■ Input
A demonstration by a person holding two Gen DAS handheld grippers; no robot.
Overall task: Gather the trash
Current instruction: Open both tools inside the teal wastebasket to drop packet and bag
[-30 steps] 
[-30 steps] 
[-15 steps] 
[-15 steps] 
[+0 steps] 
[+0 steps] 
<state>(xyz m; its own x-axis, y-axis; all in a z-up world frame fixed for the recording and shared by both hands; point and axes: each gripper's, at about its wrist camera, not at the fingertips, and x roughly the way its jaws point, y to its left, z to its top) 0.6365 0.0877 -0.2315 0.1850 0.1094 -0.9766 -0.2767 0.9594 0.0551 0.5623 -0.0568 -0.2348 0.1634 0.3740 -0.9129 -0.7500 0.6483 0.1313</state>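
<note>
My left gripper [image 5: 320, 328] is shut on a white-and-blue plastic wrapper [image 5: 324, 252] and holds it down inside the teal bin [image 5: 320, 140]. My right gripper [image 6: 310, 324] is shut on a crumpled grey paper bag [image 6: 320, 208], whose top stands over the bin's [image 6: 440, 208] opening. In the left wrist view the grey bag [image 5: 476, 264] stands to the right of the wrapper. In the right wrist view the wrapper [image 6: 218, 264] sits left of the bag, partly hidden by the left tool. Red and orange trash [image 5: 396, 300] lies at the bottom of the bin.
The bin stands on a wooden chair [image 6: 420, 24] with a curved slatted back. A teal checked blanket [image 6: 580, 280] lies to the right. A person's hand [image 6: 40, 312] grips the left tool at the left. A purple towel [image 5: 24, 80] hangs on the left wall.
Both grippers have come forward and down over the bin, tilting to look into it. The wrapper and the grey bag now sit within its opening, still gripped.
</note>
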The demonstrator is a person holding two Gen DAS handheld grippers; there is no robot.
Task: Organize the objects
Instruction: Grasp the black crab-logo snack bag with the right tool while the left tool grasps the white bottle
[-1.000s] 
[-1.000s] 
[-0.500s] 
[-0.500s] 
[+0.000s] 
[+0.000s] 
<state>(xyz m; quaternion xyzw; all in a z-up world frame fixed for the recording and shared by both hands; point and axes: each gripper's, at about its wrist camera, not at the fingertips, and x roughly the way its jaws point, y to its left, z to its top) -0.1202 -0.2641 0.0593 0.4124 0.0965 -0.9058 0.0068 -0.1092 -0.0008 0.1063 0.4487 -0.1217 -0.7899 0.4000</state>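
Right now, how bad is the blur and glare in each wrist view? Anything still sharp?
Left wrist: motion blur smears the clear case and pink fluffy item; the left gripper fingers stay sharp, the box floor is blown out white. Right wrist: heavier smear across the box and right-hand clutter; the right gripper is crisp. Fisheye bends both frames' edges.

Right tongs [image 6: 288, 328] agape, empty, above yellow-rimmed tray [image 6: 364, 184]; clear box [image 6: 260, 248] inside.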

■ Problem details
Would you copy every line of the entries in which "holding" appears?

■ Output
A demonstration by a person holding two Gen DAS handheld grippers; no robot.
The demonstrator is a person holding two Gen DAS handheld grippers; there is no robot.

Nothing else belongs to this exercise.